Why ML breaks sovereignty by default
ML workloads pull hard against data control for three reasons, and each one is structural rather than a tooling preference.
Scale forces data movement. Training on real volumes needs distributed compute. If that compute lives in a different environment than the data, the data has to travel to it. Teams that start on a laptop hit an out-of-memory wall, and the path of least resistance is to ship the data to wherever the GPUs and clusters already are.
Feature pipelines fan out copies. A feature store, an experiment-tracking system, and a model registry each tend to hold their own slice of the data. Every copy is a new place PII can leak and a new thing to govern. Without a single platform, governance is applied unevenly across all of them.

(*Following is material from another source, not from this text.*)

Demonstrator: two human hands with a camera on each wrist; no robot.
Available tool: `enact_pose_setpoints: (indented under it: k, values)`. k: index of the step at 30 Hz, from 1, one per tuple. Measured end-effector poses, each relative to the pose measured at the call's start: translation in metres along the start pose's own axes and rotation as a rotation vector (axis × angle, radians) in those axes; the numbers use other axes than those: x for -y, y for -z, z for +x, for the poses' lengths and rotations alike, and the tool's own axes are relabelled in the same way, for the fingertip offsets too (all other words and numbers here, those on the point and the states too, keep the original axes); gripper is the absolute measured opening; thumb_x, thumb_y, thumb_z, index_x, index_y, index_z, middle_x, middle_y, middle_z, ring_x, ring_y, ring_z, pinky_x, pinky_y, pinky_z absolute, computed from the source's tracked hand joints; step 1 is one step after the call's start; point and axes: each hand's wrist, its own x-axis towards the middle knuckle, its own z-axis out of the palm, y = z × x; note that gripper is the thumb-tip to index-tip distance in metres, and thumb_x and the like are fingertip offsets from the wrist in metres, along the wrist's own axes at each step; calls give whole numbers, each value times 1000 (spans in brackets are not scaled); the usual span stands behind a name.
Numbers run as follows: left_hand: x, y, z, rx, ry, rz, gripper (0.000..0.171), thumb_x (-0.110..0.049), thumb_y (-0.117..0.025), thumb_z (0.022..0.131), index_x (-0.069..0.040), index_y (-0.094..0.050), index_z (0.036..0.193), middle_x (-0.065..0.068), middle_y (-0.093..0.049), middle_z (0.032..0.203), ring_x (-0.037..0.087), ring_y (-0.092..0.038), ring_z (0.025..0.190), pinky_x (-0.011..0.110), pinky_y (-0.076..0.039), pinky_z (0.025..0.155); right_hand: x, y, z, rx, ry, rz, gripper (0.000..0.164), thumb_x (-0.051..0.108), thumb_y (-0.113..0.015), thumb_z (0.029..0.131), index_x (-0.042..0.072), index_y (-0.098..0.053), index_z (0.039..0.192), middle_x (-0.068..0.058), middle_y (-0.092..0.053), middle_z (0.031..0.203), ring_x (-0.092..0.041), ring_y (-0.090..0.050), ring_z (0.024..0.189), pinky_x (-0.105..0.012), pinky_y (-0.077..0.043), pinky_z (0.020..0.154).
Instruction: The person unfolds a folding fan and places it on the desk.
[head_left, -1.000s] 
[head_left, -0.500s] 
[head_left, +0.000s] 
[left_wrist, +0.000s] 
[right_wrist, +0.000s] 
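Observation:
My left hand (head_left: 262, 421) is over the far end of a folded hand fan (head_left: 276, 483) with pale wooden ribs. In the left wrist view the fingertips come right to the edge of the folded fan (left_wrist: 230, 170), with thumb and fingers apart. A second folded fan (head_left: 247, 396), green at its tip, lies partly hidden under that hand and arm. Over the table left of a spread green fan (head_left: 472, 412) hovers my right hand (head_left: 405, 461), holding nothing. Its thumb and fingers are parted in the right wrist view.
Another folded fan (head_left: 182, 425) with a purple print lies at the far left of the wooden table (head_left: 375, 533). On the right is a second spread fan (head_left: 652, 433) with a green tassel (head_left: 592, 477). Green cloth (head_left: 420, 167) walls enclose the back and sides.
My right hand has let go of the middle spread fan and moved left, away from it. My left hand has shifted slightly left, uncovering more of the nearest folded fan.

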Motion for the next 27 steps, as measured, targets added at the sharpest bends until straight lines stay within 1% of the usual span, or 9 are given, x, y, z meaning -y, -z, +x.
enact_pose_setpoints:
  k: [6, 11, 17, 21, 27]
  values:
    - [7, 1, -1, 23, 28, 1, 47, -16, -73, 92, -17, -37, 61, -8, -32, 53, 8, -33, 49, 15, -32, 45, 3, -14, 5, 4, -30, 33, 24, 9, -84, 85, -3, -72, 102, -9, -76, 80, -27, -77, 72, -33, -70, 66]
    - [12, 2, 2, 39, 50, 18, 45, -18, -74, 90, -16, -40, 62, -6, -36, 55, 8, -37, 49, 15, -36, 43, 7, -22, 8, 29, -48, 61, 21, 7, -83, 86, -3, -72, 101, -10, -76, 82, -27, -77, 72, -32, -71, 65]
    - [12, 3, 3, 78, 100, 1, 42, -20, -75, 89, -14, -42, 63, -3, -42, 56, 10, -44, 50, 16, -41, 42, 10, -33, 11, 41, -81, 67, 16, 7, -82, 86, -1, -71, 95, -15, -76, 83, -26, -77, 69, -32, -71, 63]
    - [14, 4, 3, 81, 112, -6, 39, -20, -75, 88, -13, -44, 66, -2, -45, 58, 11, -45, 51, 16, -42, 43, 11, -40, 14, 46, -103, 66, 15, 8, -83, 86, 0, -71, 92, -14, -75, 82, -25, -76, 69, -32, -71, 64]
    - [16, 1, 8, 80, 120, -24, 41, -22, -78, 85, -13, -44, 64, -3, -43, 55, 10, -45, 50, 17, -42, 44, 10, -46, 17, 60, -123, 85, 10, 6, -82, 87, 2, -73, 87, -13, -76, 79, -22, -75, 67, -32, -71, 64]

Reproducibility gets dropped first. Under deadline pressure, "which version of the data trained this model" is the question nobody answers. When the data has been copied across three systems, answering it later is often impossible. That is fine until a regulator, an incident, or a model rollback makes it urgent.
A platform that runs ML directly against governed lakehouse data removes all three pressures at once – because there is nothing to move, nothing to copy, and one place where lineage is recorded.
Running ML on a self-hosted lakehouse
The architecture that makes sovereign AI practical is a lakehouse that treats ML as a first-class workload rather than a bolt-on. A few pieces matter.
Distributed feature engineering where the data lives. Apache Spark runs feature pipelines across the cluster, against the same tables that serve BI and analytics. There is no separate copy of the data for ML – the feature engineering reads the lakehouse directly. The honest version of this also tells you when Spark is overkill: small data is faster in single-node Python, and a good platform lets you choose rather than forcing distribution on every job. The practicalities are covered in scaling machine learning from your laptop to the lakehouse.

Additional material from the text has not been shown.